しかし、このマニラ〜セブ間の定期船で、20年程前、定員を異常なまでオーバーさせて沈没してしまった事件があった。1000人乗りの定員に対して2000人近くものせていたなんて話を聞いた事があるが、このニュースは日本でも当時流れていた。そんなこのが脳裏に一瞬掠めたが、もう気持ちだけは船旅の事でいっぱいだった。
私達3人は、サンミゲルビールを1ダース買いこみ、乗船した。自分たちの場所を確保して、船内探検に出かけた。スイート、キャビン、ビジネス・クラス、ツーリスト・クラス、エコノミー・クラスに分かれていて、一番上級はスイートクラス。この船は2800ペソだった。エコノミーはほとんどフィリピン人で外国人はビジネス、ツーリストクラスに多くいた。もちろん日本人の姿もあったが、エコノミーには私しかいないようだった。
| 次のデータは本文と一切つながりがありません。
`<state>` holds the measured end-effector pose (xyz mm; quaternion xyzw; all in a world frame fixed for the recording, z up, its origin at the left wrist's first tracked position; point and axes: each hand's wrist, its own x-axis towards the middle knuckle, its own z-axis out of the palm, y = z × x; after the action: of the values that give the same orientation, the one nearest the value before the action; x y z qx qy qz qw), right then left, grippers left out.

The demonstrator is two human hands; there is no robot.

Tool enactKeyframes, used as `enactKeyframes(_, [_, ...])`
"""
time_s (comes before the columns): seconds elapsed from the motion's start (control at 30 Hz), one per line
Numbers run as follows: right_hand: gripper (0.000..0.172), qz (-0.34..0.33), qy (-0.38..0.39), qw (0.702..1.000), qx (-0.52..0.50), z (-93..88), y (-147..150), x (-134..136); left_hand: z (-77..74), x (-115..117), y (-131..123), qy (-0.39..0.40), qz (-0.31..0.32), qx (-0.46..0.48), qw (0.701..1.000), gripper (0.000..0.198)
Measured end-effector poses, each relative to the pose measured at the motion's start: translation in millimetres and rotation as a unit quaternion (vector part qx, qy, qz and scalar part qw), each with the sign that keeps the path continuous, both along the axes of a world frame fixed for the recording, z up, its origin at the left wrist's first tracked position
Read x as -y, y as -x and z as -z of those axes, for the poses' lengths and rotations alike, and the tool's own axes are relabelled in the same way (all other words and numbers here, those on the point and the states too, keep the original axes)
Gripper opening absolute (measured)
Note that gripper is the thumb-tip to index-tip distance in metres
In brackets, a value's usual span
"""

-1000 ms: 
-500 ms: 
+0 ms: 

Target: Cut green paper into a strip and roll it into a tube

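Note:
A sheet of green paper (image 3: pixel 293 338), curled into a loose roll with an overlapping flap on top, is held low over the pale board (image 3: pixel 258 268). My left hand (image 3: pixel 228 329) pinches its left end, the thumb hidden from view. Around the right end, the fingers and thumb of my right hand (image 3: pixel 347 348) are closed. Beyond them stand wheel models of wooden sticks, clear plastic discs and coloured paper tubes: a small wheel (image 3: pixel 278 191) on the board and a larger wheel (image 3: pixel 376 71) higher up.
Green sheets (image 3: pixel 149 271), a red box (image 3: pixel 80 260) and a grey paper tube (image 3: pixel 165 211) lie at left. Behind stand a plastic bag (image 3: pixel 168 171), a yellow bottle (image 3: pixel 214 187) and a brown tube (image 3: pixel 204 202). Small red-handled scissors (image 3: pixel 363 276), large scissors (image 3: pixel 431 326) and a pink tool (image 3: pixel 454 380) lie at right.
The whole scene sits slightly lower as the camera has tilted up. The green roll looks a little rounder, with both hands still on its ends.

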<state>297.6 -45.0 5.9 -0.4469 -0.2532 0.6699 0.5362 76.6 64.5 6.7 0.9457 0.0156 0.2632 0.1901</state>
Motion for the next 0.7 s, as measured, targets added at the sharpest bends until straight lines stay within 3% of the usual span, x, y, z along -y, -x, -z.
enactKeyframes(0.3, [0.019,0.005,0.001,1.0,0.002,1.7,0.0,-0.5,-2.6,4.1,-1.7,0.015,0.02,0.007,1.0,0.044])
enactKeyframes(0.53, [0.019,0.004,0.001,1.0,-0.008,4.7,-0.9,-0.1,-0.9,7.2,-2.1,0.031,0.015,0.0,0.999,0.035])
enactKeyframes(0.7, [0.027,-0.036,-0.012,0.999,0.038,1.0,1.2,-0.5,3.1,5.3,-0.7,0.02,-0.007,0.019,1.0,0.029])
食事の場所、ディスコの場所を確かめて、甲板に持参のサンミゲルビールを抱えて太陽の見える場所で落ち着いた。これから数時間後にあのマニラの夕日が眺められる。ビールを片手に落ちる夕日を眺めるなんて、最高の気分である。夕日が沈みかけると甲板は大勢の客で込み始めた。男女のカップルは手を繋いだり抱き合ったりして眺めている。私? もちろんビール片手に夕日を見ないで周りを見てました。
夕日が沈んだら、あたりはだんだんと暗くなり、大小の島から灯りが見え始めてくる。船は揺れない。まるで瀬戸内海を走っているようだ。景色もそんな感じ。
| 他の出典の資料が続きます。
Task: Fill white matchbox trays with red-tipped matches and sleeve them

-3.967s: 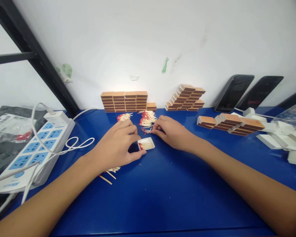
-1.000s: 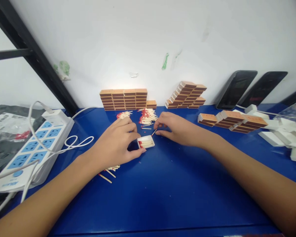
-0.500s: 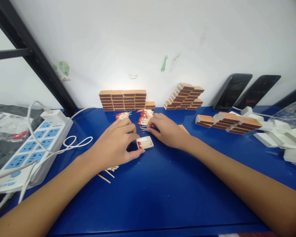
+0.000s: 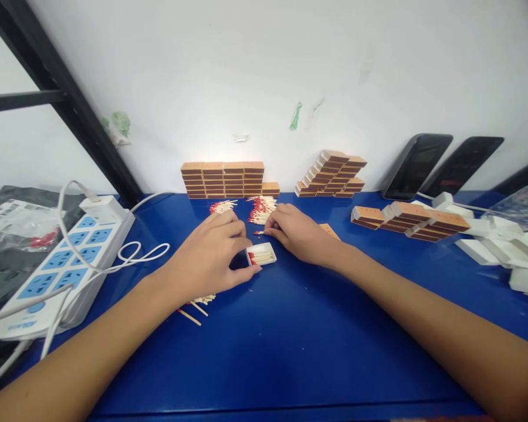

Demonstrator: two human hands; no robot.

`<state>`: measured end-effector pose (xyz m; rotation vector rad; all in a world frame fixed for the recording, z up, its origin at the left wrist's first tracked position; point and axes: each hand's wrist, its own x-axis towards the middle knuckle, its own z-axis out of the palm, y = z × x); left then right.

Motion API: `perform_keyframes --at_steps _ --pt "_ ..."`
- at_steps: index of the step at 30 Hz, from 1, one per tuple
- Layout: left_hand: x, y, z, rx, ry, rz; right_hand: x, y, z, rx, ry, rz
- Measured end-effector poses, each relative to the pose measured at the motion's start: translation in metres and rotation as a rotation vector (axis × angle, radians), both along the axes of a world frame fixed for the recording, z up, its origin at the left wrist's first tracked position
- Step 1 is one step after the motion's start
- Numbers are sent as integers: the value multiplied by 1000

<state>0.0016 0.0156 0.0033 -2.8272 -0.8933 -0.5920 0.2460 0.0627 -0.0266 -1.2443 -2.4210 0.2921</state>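
My left hand (image 4: 209,258) curls round the left end of a small white matchbox tray (image 4: 262,255) on the blue table (image 4: 290,346); the tray holds red-tipped matches. My right hand (image 4: 300,234) rests just behind the tray, its fingertips pinched on a match (image 4: 259,232) at the edge of the loose match pile (image 4: 262,210). A smaller match heap (image 4: 222,206) lies beyond my left hand. A few stray matches (image 4: 193,310) lie under my left wrist.
Stacked brown matchbox sleeves (image 4: 223,180) line the wall, with a slanted stack (image 4: 332,173) to the right and more sleeves (image 4: 411,220) beside white trays (image 4: 493,246). A power strip (image 4: 70,258) with cables lies left. Two dark phones (image 4: 418,165) lean on the wall.
My right hand has gone from beside the tray back to the match pile and now pinches a match there. My left hand has kept hold of the tray.
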Motion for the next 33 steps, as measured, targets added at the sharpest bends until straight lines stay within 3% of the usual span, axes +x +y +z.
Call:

腹が減ったので、3人で食堂へ行く。大きなテーブルに大勢の人が食事をしている。メニューは1種類。上のクラスは選ぶ事ができるそうだが、エコノミーはそんなわけにはいかない。お待かねのディナーは魚の煮付けのような料理とご飯といった質素なものだった。ご飯をタップリ入れてもらい、空いたテーブルで食べ始めた。ここに外国人が来るのは珍しいのだろう廻りの客が次々に話しかけてくる。「お前は日本人なのになぜエコノミーにいる?」だとか「マニラで金をすられたのか?」とか訳のわからないことを聞いてくる。食堂でもアルコールを売っているので、たちまち宴会場と早がわりしてしまった。誰かがCDラジカセで曲を流し出すと、もうそこはディスコに早替り。乗組員が注意するのかと思いきや、彼等も踊り出している。まだ、自分としては踊るような状況ではないのだが、シンディーとメルセデスに手を引っ張られて、みんなの中へと入っていった。2時間たっても3時間たってもみんな帰らない。それより、踊りの輪が一段と大きくなってくる。食堂の従業員がテーブルを片付け出した。テーブルを片付けてしまうと、そこはディスコへと早替り。本当のディスコは上の階にちゃんとあるのだが、ここはただ! 食べ物は無いけど飲物は売っている。私達は夜中の2時過ぎまで暴れていたが、年寄りなもんで、2人を残して早々に引き上げた。
目を覚ますと、横に2人が座っていたが、彼女達は一睡もせずに踊っていたらしい。恐るべし、フィリピーナ!!